**Your goal:** Exact reproduction required: the lines below from the line with "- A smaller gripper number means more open" to the line with "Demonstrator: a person", both ends included, and no others.

**Data excerpt:**
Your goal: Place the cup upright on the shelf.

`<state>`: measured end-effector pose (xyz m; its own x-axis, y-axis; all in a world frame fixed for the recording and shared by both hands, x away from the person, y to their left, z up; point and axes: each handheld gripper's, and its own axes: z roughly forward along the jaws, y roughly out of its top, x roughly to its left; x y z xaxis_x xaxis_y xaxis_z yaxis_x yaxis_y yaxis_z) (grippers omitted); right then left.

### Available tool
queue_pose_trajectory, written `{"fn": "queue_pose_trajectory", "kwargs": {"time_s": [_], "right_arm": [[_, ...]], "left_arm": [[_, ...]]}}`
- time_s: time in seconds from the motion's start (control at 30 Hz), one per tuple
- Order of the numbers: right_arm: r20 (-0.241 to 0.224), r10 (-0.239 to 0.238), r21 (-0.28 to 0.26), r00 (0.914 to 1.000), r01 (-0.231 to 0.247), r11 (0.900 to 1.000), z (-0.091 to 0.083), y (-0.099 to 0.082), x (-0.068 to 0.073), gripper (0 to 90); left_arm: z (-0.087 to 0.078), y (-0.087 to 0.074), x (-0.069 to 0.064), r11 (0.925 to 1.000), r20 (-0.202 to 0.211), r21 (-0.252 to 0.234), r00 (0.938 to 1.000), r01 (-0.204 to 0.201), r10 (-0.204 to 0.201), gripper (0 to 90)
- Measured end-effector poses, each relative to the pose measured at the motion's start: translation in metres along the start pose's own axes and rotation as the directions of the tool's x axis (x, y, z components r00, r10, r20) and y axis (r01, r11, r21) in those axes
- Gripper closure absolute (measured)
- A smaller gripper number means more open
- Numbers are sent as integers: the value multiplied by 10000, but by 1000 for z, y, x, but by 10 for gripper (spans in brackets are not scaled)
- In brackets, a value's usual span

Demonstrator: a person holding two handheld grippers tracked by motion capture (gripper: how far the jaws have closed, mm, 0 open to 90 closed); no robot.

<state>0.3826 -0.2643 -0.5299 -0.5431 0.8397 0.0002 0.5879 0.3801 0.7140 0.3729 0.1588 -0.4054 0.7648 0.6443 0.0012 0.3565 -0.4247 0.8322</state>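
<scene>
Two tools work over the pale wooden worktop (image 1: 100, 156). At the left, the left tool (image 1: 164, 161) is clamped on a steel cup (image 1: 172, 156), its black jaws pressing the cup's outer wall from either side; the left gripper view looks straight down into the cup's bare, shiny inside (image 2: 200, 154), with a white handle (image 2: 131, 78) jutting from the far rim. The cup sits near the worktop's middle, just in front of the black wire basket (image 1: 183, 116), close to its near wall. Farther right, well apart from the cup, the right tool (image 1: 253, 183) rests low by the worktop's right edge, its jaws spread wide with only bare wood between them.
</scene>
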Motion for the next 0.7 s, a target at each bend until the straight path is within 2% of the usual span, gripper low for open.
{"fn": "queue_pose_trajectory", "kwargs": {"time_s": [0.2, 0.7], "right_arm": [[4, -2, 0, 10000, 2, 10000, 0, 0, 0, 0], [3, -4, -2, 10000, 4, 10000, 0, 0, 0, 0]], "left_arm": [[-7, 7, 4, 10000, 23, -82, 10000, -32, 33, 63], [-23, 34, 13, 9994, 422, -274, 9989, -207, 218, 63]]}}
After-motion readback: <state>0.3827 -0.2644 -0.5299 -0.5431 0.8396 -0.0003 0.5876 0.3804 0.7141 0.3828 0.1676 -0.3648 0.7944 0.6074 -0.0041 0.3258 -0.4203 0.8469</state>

**Written solution:**
- A smaller gripper number means more open
- Numbers are sent as integers: the value multiplied by 10000, but by 1000 for z, y, x, but by 10 for gripper (spans in brackets are not scaled)
- In brackets, a value's usual span

Demonstrator: a person holding two handheld grippers tracked by motion capture (gripper: how far the jaws have closed, mm, 0 open to 90 closed); no robot.

The output is now complete.